Landmannalaugar is a fairy land located in the Fjallabak Nature Reserve. It’s quite challenging to get to, as due to heavy traffic, the road becomes quite busted and the corrugated texture becomes unbearable at times. We managed to average around 30-40km/h. But once you’re there - man oh man. This was probably the most surprising place of our trip and we will definitely come back as we didn’t account to spend a day hiking there, but it’s a definite must. The rusty canvas carries on for mile after mile. And at the end of every day, a hot spring river awaits as a reward to soothe those tired legs.
A stop not to miss.
On the way to or back (depending on how you arrived to Ladmannalaugar, is a very picturesque valley named Sigöldugljufur. Water permeates to rock faces and literally comes out from under your feet. We can only imagine how crazy it looks in spring when everything is melting away and water is overflowing.
‘Just another waterfall’.
On the way back to refuel on N1, we stopped by Axlafoss waterfall. It wasn’t the biggest, or highest we’ve seen, but it had a very picturesque look to it as its carved a fairly deep valley. Would recommend if nearby.
Land of lakes.
Veiðivötn is a crazy looking area filled with freshwater lakes. (Yep, you can even fish around here) We didn’t get into the range, as we had our sights set on Skyggnisvatn lake for its ethereal color and size. But once we came here, we had fully underestimated the size of the crater, I took my drone out 2km, and it still get across the lake and neither did it get to the top of it. The thing is massive. The river joining next to it are surreal in their mixing colors. The place is otherworldly.
Rooftop camping.
This time our accomodation was on top of a trusty Hyundai Teracan. The rooftop tent was solid enough to not let the elements in, but it was definitely not as comfortable as the heated camper van we had on our last trip. The transition from driving to eating to sleeping required some adjustment, but hey, we knew that you have to pay a price to see stuff off the beaten track. We’d repeat this in a heartbeat.

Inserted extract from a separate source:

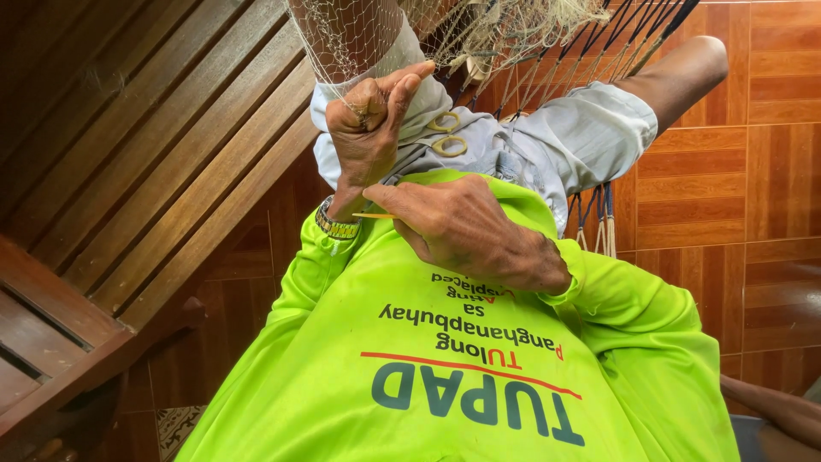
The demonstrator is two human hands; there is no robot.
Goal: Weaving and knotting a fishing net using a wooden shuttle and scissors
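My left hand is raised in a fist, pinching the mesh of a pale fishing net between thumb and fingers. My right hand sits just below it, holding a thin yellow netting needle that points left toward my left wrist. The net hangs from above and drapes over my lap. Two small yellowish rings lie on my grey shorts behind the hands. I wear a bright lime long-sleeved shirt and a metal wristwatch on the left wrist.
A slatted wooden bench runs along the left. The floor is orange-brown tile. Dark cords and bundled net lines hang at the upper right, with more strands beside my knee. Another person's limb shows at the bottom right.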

Driving with common sense.
Driving in the highlands is not for the faint hearted as it involves quite a few river crossings, endless washboard gravel roads, sketchy steep ups and downs. The river crossings are infamous though for the lives they’ve taken. The issue with rivers in Iceland is that they change year to year and even the locals don’t always know what’s underneath all the gushing water. Some crossing are of course minor, but some are outright deadly. So please, use common sense when approaching any given river and tread lightly.
Iceland is a treasure trove of natural wonders, so get out there - we know we will again and again.